Safe Policy Optimization with Local Feature (SPO-LF)
This is the source-code for implementing the algorithms in the paper "Safe Policy Optimization with Local Generalized Linear Function Approximations" which was presented in NeurIPS-21.
Installation
There is requirements.txt
in this repository. Except for the common modules (e.g., numpy, scipy), our source code depends on the following modules.
-
Mandatory
- Gym-MiniGrid (https://github.com/maximecb/gym-minigrid)
- Hydra (https://github.com/facebookresearch/hydra)
- pymdptoolbox (https://github.com/sawcordwell/pymdptoolbox)
-
Optional
We also provide Dockerfile
in this repository, which can be used for reproducing our grid-world experiment.
Simulation configuration
We manage the simulation configuration using hydra. Configurations are listed in config.yaml
. For example, the algorithm to run should be chosen from the ones we implemented:
sim_type: {safe_glm, unsafe_glm, random, oracle, safe_gp_state, safe_gp_feature, safe_glm_stepwise}
Grid World Experiment
The source code necessary for our grid-world experiment is contained in /grid_world
folder.
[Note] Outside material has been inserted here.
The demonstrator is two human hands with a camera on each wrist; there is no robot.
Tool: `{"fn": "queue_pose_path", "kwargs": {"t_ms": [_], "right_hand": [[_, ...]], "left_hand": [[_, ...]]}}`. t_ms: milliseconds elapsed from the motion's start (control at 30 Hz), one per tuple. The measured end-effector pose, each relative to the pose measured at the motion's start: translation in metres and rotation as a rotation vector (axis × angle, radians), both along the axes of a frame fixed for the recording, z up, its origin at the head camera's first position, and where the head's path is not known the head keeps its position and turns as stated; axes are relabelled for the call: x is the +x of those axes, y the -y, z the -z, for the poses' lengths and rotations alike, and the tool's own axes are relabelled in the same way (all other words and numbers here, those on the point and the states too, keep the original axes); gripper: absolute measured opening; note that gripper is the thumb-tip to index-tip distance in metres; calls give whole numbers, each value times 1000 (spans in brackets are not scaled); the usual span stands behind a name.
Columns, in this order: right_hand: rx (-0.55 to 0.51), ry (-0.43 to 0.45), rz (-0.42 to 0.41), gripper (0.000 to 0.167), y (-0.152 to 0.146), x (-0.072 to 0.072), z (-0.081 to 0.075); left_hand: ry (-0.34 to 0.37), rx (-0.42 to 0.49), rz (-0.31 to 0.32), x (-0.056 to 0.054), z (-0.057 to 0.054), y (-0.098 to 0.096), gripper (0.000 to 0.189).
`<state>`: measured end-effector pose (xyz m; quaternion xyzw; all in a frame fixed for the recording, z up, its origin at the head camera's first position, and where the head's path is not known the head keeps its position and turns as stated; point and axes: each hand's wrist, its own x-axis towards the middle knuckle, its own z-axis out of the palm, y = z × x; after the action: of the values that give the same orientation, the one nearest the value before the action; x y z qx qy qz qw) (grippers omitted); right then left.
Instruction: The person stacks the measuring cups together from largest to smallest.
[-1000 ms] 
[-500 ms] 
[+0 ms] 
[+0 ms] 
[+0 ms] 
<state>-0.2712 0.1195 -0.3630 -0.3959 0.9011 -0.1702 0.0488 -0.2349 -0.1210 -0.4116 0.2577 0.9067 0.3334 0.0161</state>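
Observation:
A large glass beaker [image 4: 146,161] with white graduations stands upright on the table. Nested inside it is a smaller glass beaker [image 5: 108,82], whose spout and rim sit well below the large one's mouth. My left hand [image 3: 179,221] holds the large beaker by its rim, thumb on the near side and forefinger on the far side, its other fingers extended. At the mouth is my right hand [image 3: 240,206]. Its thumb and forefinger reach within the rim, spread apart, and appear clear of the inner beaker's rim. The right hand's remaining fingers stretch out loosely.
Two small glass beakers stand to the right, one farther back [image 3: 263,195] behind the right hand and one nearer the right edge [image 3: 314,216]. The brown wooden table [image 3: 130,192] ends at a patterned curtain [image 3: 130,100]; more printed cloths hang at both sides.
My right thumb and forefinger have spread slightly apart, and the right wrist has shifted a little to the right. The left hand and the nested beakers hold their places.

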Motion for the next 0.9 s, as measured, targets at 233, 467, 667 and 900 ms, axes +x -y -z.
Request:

To run the simulation, for example, use the following commands.
cd grid_world
python main.py sim_type=safe_glm env.reuse_env=False
For the monte carlo simulation while comparing our proposed method with baselines, use the shell file, run.sh
.
We also provide a script for visualization. If you want to render how the agent behaves, use the following command.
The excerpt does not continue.